>On Mon, Feb 10, 2003 at 07:27:51PM +1100, Nick Piggin wrote:
>
>>
>>Andrea Arcangeli wrote:
>>
>>
>>>On Mon, Feb 10, 2003 at 06:41:14PM +1100, Nick Piggin wrote:
>>>
>>>
>>>>Andrea Arcangeli wrote:
>>>>
>>>>
>>>>
>>>>>On Mon, Feb 10, 2003 at 03:58:26PM +1100, Nick Piggin wrote:
>>>>>
>>>>>
>>>>>>Remember that readahead gets scaled down quickly if it isn't
>>>>>>getting hits.
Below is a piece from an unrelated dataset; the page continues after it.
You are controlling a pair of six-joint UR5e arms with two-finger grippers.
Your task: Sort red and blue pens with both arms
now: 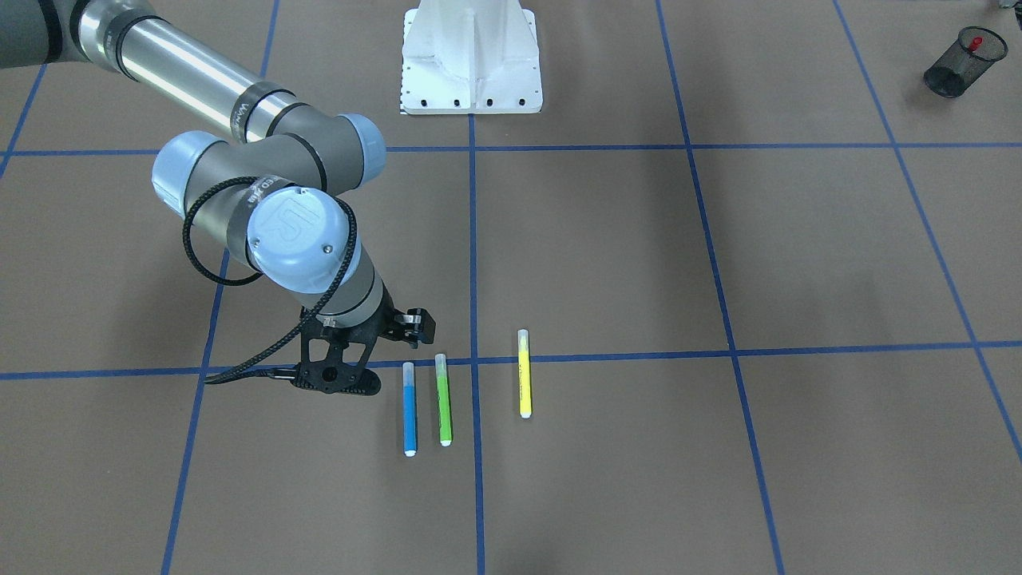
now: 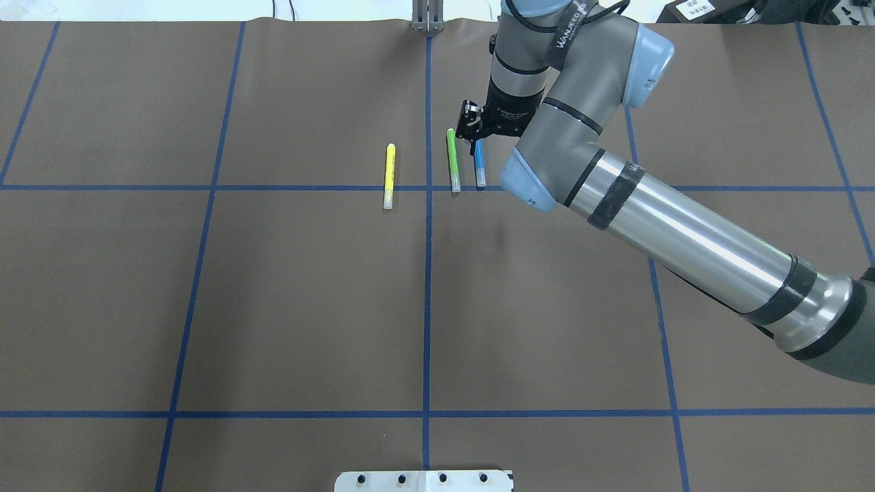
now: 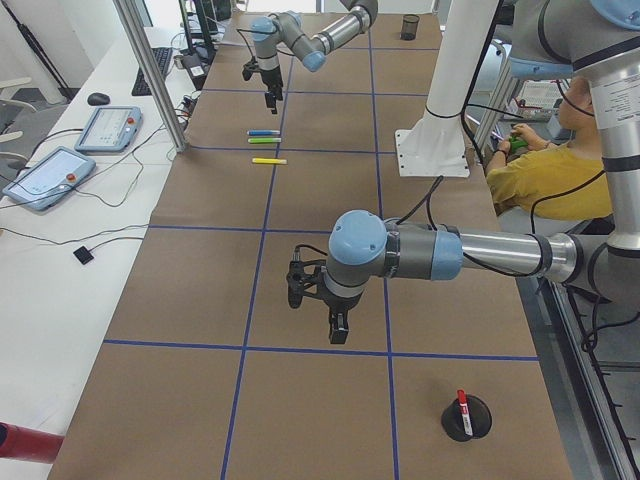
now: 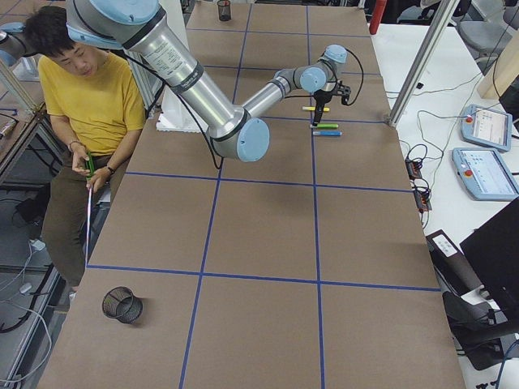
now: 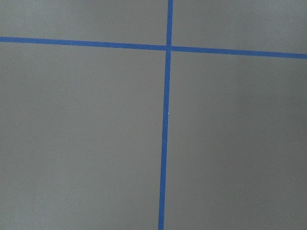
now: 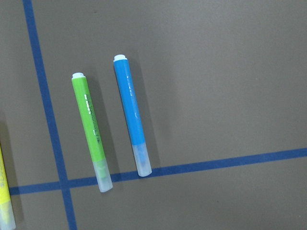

It is also likely to be sequential and in the
>>>>>>track buffer, so it is a small cost.
>>>>>>
>>>>>>Huge readahead is a problem however anticipatory scheduling
>>>>>>will hopefully allow good throughput for multiple read streams
>>>>>>without requiring much readahead.
>>>>>>
>>>>>>
>>What I mean by this is: if we have >1 sequential readers (eg. ftp
>>server), lets say 30MB/s disk, 4ms avg seek+settle+blah time,
>>submitting reads in say 128KB chunks alternating between streams
>>will cut throughput in half... At 1MB readahead we're at 89%
>>throughput. At 2MB, 94%
>>
>>With anticipatory scheduling, we can give each stream say 100ms
>>so thats 96% with, say... 8K readahead if you like. (Yes, I am
>>aware that CPU/PCI/IDE efficiency also mandates a larger request
>>size).
>>
>
>the way things works, if you give 8k readahead, you'll end submitting 8k
>requests no matter how long you wait and it will kill throughput to 10%
>of what was possible to achieve, very especially with scsi, max
>coalescing of ide is 64k and btw that is its main weakness IMHO.
>
>It doesn't make any sense to me your claim that you can decrease the
>readahead by adding anticipatory scheduling, if you do you'll run
>so slow at 8k per request in all common workloads.
>
I mean you kill throughput by submitting non linear requests. OK
with such small requests you probably would lose some throughtput
due to much greater ratio of overheads to work done, but in general
we are talking about disk head positioning. 10 1MB requests should
be much quicker than 1000 10K requests, for disk performance.